FBM2 - “Object Manipulation”
To be updated for the 2015 RoCKIn Competition
List of objects
The following list of classes and instances of objects are going to be used in this functionality benchmark:
- EM-01 (Aid Tray)
- EM-02 (Coverplates Box)
- Bearing Boxes
- AX-01 (Bearing Box Type A)
- AX-16 (Bearing Box Type B)
- Transmission Parts
- AX-02 (Bearing)
- AX-09 (Motor with Gearbox)
- AX-03 (Axis)
The following pictures shows the possible object placement for the functionality benchmark:
!Images_FBM2_1.jpg! !Images_FBM2_2.jpg! !Images_FBM2_3.jpg!
- An object of unknown class and unknown instance will be placed on a table in front of the robot
- The robot must determine the object’s class and its instance within that class
- The robot must position the end effector in order to grasp the object
- The robot must grasp the object, lift it, and notify that grasping has occurred
- The robot must keep the grip for a given time while the referee verifies the lifting
- The preceding steps are repeated with different objects
See the Rule Book for further details.
For each presented object, the robot must produce the result consisting of:
- object class name [string]
- object instance name [string]
Example of expected result:
object_class_name: Containers object_instance_name: EM-02
The communication between the refbox and the robot is relatively straightforward:
- The robot sends a "BeaconSignal":https://github.com/mas-group/rockin-refbox/blob/rockin/rockin/msgs/BeaconSignal.proto message at least every second.
- The robot waits for "BenchmarkState":https://github.com/mas-group/rockin-refbox/blob/rockin/rockin/msgs/BenchmarkState.proto messages. The robot is supposed to grasp the object(s) as soon as _state_ is equal to _RUNNING_. Otherwise, the robot should wait until the value changes from _PAUSED_ to _RUNNING_.
- As soon as the robot has produced the benchmarking data which has to be sent to the referee box (see Section "List of variables to be logged") online, it has to send a message of type "BenchmarkFeedback":https://github.com/mas-group/rockin-refbox/blob/rockin/rockin/msgs/BenchmarkFeedback.proto with the required recognition results back to the referee box. The robot should do this until the _state_ variable of the "BenchmarkState":https://github.com/mas-group/rockin-refbox/blob/rockin/rockin/msgs/BenchmarkState.proto messages changes from _RUNNING_ to _PAUSED_. The robot should continue with step 2.
List of variables to be logged
The robot is required to log any sensor data used to perform the benchmark (e.g., images, point clouds).
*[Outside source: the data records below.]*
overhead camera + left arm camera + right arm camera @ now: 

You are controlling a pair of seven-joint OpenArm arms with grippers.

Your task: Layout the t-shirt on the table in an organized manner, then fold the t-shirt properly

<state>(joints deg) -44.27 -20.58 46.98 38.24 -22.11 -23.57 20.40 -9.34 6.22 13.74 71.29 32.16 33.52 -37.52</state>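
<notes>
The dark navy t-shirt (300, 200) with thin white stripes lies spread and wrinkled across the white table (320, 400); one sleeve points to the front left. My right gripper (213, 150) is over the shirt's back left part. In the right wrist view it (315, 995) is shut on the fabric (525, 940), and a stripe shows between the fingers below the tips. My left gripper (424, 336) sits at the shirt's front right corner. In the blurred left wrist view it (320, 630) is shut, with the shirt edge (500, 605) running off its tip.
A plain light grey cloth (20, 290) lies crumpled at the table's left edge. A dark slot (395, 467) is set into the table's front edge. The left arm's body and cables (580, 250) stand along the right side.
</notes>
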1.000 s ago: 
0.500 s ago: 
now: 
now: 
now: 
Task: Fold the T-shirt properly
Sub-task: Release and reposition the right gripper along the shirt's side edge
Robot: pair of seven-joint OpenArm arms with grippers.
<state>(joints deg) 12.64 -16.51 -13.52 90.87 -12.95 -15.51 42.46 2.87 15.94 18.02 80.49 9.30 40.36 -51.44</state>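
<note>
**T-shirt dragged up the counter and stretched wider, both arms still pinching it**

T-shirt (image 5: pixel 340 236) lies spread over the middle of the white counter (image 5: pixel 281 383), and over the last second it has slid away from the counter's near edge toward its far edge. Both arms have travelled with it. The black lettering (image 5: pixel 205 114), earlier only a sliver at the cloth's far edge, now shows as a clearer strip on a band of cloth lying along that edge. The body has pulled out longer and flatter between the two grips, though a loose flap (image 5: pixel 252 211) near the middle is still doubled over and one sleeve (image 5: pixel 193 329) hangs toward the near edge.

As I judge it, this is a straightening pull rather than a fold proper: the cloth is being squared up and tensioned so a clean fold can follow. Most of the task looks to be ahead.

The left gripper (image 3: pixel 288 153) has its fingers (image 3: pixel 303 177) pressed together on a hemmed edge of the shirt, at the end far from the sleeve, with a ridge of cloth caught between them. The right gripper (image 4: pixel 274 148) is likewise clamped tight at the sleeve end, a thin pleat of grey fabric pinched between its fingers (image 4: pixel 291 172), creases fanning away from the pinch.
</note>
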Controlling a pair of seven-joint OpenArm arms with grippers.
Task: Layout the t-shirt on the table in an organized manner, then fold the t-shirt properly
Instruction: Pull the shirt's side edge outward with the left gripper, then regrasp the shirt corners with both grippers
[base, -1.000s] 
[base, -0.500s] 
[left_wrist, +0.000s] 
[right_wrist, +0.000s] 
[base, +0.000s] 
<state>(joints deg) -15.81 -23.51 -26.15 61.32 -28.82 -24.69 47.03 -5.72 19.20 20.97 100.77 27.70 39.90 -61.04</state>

The modalities for this are explained by "this document":http://rm.isr.ist.utl.pt/attachments/626/robot_data.txt. Only relevant data is expected to be logged (i.e., the pointcloud used to classify an object, more than one if an algorithm requiring multiple pointclouds is used). There are no restriction about the framerate: data can be saved, for the relevant parts of the benchmark, at the rate they are acquired or produced. The offline log may be a rosbag or the corresponding YAML representation, as specified in document:"RoCKIn YAML Data File Specification". Online data has to be sent directly to the referee box.
Online data: In order to send online benchmarking data to the referee box, the robot has to use the "BenchmarkFeedback":https://github.com/mas-group/rockin-refbox/blob/rockin/rockin/msgs/BenchmarkFeedback.proto message.
For this FBM the following variables need to be filled in the "BenchmarkFeedback":https://github.com/mas-group/rockin-refbox/blob/rockin/rockin/msgs/BenchmarkFeedback.proto message:
- grasp_notification (type: bool)
- object_class_name (type: string)
- object_instance_name (type: string))
- end_effector_pose (type: "Pose3D":https://github.com/mas-group/rockin-refbox/blob/rockin/rockin/msgs/Pose3D.proto)
The following are expected ROS topic names and corresponding data types:
- image [sensor_msgs/Image]: sensorial data used to localize and manipulate the object
- pointcloud [sensor_msgs/PointCloud2]: data used to localize and manipulate the object
Important! Calibration parameters for cameras must be saved. This must be done also for other sensors (e.g., Kinect) that require calibration, if a calibration procedure has been applied instead of using the default values (e.g., those provided by OpenNI).